In the last 5 minutes before I walked out the door to work yesterday I dumped a directory full of cartoon theme songs to CD, to listen to at work. I collected them all back in the heyday of Napster, and I haven’t listened to them in almost 5 years. Two of my all time favorites cartoon themes are on there:
Jayce and the Wheeled Warriors
M.A.S.K.
I used to run home after school in 5th grade to watch M.A.S.K. It came on right at 2:30 and if I cut through the neighbor’s yard (and of course I did) I could make it in the door just as the opening credits were finishing. Also in 5th grade, I was invited to join a program called E.T. (Follow me, this is going somewhere…) Sadly, it had nothing to do with friendly stumpy-legged aliens. It stood for Exceptionally Talented. It was a very free form classroom environment, where the students pretty much picked their own projects to work on… and then spent their time goofing off. The course culminated in your Type III project, which was supposed to be the chilled glass of creative and imaginative juice that each student could squeeze from their mind grapes.

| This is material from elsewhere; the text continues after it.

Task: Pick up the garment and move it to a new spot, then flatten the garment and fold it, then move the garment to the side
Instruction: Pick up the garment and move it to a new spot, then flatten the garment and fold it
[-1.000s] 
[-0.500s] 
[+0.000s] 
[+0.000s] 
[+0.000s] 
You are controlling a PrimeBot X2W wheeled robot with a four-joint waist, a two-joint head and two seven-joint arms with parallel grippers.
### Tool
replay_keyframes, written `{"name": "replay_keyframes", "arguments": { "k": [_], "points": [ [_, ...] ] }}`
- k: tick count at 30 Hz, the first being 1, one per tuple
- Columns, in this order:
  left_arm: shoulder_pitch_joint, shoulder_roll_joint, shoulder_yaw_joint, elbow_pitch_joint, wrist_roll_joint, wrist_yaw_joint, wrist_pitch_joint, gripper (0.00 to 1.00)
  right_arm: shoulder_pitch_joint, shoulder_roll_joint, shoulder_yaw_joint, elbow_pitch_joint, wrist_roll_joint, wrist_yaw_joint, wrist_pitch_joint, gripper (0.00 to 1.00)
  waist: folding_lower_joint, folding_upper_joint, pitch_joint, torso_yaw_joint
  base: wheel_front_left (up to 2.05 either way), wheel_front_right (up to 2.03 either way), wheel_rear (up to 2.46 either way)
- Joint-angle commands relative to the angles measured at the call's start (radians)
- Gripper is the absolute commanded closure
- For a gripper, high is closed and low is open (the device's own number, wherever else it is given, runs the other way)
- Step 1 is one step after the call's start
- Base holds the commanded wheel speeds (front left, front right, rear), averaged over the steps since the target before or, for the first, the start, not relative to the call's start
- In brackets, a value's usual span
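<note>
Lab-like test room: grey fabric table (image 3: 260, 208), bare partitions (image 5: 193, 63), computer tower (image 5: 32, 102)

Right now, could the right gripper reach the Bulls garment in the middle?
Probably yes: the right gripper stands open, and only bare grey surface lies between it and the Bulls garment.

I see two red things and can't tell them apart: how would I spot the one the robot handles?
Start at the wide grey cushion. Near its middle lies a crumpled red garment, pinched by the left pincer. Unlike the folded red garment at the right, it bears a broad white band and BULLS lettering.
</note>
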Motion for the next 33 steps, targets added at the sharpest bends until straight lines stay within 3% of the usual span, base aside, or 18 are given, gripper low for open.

Knowing what I do now, I think it was somebody’s attempt to inject Waldorf/Montessori style education into the deeply regimented public school system.
In Dalton, Massachusetts.
At Nessacus Middle School.
In one classroom in the basement.
To that end I guess they succeeded. They also succeeded in making me very upset that there were no Reese’s Pieces involved. I have no idea how or why I was selected. I do, however, remember my “interview” with the program’s director, Ms. Graham. When she got to the topic of the Type III project, and asked if I had anything in mind that I’d like to do, I told her that I thought it’d be cool to make a M.A.S.K. mask – with blinky lights and everything. It wouldn’t actually do anything, like make me levitate (sooo cool!), because as my cousin Eric loved to point out, “Light can’t do that”. (Blasphemer!)
This is when Ms. Graham rewrote the selection criteria for the E.T. program.